_PROBLEM REQUIREMENTS_: Spot each line in the data below containing "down" and copy it.

--- SUPPLIED INFORMATION Enclosed Below ---

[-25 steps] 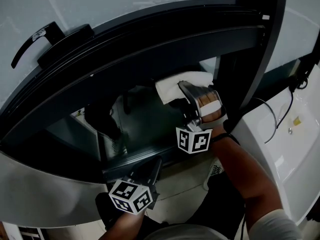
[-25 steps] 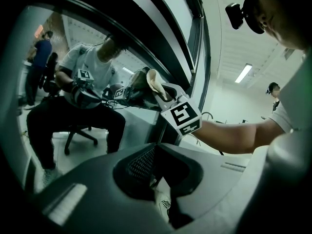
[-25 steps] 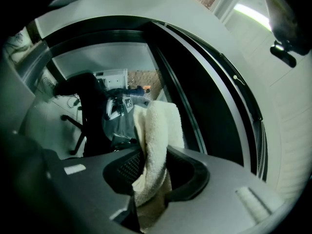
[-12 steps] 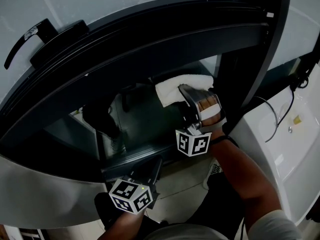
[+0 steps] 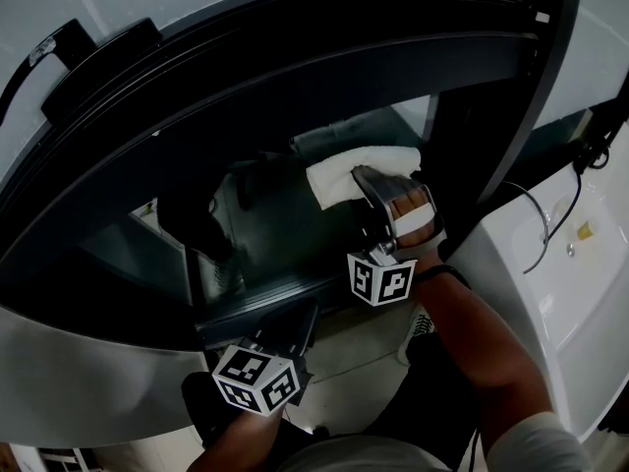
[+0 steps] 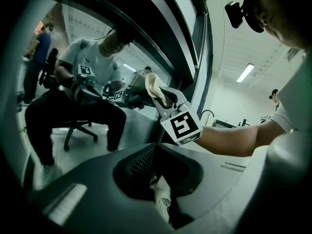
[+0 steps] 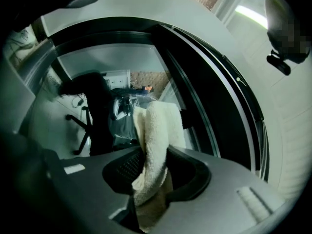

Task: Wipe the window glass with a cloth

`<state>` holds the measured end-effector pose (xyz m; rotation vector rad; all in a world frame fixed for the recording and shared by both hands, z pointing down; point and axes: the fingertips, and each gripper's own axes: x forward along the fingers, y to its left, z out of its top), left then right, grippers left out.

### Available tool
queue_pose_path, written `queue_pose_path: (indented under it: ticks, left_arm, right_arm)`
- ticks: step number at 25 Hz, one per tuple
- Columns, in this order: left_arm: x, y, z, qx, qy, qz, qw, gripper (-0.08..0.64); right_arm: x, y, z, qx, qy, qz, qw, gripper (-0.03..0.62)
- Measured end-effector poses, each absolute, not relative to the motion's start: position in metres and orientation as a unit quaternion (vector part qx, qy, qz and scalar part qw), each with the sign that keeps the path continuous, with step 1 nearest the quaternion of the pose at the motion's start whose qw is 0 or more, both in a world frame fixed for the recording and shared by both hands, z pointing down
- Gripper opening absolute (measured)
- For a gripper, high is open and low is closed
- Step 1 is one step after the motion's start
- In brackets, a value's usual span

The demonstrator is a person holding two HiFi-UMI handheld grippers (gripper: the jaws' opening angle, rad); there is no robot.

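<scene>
Cloth [image 7: 161,126] clamped in right tongs [image 7: 156,156] at window glass [image 5: 280,236]; left tongs [image 6: 155,149] together, empty.

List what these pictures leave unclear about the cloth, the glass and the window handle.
Head view: whether the cloth touches the glass; the right tool and the cloth's own folds cover the contact.
Head view: the window handle's tip, cut off by the left edge.
All views: smears on the glass, lost in dark reflections.
</scene>
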<state>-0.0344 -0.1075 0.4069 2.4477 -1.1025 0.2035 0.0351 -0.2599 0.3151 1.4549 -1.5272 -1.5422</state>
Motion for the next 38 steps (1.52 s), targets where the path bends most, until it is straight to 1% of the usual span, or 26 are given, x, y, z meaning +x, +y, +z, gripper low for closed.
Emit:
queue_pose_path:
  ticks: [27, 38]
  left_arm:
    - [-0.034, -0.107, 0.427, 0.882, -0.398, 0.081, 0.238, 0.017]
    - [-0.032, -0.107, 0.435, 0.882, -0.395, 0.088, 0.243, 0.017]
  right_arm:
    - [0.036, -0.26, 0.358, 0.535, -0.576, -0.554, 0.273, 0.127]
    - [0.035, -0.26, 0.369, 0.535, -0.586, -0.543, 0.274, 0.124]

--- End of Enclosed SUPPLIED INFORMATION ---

_REPLY_:
`<state>` holds the measured end-effector pose (xyz m; rotation vector rad; all in a world frame fixed for the recording and shared by both hands, z pointing down; point and axes: the fingertips, and each gripper's own axes: x forward along the fingers, y to its left, z out of its top), left then right, grippers left out.
- Measured end-effector poses, each absolute, not relative to the motion's start: position in metres and orientation as a unit quaternion (vector part qx, qy, qz and scalar part qw), each with the sign that keeps the path continuous, with step 1 nearest the quaternion of the pose at the motion's start whose qw is 0 or more, both in a world frame fixed for the recording and shared by both hands, z pointing down

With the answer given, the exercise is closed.